Aim of the task
Using the data below, output the first line and every line after it up to and including the line containing "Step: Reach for", exactly as written and with nothing added.

The data
————
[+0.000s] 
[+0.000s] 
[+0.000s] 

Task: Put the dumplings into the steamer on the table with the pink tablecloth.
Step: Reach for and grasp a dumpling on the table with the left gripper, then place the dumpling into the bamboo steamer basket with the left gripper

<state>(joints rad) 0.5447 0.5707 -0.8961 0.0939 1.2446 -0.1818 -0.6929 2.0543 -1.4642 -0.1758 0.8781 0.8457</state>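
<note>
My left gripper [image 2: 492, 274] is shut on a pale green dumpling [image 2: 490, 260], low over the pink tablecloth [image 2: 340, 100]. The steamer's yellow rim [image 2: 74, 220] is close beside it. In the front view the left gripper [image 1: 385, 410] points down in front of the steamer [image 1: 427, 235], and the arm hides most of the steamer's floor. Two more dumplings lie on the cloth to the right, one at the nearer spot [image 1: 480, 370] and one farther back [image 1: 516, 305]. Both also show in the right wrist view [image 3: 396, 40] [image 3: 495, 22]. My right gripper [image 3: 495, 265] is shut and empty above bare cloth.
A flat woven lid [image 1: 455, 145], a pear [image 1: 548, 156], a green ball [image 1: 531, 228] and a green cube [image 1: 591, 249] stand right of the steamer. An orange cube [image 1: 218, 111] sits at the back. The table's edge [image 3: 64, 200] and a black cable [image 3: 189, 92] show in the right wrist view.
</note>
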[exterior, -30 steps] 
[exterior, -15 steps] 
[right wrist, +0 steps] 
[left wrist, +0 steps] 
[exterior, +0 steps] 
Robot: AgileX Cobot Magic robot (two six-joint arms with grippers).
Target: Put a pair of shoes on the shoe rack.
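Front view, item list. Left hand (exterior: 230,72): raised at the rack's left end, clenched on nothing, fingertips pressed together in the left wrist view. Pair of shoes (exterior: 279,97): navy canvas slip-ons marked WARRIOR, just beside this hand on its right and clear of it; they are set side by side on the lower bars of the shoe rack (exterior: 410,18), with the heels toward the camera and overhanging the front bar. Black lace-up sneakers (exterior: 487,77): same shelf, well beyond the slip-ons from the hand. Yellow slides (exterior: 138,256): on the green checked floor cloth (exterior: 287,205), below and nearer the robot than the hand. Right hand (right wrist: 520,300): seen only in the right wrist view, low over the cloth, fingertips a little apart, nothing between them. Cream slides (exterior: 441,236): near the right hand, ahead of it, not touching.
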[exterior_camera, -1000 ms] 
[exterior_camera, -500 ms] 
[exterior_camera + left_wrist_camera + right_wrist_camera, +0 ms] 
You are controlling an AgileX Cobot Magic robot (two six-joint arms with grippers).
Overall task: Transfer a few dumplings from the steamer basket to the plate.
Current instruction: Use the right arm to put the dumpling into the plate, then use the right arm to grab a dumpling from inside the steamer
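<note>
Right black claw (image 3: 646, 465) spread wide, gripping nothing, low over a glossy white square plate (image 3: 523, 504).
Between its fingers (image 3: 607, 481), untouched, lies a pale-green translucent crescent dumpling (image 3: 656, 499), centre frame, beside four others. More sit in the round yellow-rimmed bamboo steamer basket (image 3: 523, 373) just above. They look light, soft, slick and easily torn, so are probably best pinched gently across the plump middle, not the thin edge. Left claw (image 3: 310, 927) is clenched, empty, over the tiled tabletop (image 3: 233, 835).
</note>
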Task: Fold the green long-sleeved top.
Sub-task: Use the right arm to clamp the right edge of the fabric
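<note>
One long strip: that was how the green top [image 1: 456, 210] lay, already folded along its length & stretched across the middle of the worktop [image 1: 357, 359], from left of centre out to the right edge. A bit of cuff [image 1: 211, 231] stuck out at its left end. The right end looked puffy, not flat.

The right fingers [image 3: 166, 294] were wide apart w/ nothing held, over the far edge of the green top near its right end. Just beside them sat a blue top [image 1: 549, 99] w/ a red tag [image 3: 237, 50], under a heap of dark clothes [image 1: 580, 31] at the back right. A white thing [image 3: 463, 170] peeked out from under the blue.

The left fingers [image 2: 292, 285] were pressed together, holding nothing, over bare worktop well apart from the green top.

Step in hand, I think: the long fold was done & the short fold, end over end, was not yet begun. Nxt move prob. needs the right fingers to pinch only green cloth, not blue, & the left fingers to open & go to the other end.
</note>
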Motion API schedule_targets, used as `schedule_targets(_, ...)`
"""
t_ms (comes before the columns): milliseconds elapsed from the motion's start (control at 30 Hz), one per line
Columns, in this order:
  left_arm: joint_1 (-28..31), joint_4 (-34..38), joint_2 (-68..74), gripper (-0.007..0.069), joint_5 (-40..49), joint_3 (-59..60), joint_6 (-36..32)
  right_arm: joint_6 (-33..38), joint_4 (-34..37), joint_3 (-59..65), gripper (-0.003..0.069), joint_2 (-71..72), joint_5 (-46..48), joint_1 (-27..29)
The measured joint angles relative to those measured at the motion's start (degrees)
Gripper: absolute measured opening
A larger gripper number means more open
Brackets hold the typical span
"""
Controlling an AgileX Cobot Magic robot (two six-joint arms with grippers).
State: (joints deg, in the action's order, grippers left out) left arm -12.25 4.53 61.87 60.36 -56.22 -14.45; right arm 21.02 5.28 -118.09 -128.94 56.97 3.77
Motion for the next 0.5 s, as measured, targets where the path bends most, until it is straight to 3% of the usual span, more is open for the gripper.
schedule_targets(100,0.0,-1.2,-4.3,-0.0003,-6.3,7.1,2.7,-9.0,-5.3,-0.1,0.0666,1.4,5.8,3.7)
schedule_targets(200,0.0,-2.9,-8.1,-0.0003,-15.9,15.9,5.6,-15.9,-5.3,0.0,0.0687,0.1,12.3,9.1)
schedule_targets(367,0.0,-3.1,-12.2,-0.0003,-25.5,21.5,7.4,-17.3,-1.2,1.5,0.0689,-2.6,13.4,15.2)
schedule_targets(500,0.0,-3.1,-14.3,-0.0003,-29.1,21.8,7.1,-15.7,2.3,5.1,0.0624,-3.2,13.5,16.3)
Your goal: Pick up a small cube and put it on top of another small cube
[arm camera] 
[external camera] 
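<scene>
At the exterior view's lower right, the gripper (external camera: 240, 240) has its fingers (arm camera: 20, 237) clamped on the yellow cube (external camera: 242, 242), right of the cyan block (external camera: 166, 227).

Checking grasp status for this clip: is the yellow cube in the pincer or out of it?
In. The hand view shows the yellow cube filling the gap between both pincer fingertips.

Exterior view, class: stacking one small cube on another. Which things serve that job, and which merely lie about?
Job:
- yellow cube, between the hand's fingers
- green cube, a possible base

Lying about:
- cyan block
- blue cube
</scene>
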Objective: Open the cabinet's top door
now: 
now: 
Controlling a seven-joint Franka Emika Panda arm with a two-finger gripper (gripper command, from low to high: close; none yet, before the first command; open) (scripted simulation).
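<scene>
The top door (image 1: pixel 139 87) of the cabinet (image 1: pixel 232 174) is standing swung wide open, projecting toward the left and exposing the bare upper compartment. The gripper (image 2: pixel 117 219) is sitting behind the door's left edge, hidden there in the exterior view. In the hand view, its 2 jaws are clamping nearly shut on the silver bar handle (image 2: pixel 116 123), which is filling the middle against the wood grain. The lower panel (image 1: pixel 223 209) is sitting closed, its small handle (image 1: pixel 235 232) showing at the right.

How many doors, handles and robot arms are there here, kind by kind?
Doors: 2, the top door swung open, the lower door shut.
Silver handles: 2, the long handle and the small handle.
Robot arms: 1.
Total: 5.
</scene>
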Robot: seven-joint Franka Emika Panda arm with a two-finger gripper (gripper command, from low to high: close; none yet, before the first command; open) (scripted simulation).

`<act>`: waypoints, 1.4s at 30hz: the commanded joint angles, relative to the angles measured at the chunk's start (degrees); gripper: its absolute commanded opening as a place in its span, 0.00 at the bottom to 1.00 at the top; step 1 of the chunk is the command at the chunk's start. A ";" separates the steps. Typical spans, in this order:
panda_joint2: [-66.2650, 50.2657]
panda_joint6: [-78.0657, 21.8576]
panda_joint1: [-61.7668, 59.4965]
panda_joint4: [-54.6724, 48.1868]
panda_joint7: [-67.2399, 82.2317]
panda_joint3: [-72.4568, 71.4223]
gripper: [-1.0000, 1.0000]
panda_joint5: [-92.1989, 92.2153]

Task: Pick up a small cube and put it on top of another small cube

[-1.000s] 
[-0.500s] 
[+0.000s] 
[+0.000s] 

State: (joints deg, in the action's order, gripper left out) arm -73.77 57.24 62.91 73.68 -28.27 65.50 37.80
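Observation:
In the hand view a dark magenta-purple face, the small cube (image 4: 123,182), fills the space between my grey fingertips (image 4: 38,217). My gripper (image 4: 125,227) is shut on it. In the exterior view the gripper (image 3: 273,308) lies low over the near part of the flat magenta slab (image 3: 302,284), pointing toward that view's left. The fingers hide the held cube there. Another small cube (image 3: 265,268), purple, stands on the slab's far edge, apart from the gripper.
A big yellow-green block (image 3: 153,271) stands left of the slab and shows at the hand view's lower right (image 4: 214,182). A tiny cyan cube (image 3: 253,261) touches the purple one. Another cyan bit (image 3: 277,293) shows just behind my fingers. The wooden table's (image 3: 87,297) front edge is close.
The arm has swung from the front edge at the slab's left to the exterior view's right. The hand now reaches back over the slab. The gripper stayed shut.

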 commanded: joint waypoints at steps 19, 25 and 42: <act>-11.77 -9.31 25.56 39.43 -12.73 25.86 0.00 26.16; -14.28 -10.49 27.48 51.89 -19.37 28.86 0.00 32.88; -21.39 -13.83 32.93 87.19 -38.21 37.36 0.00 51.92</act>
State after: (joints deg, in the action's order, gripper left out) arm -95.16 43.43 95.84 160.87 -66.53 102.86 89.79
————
Answer box
[+0.000s] 
[+0.000s] 
[+0.000s] 

Task: Put the dumplings into the steamer on the table with the pink tablecloth.
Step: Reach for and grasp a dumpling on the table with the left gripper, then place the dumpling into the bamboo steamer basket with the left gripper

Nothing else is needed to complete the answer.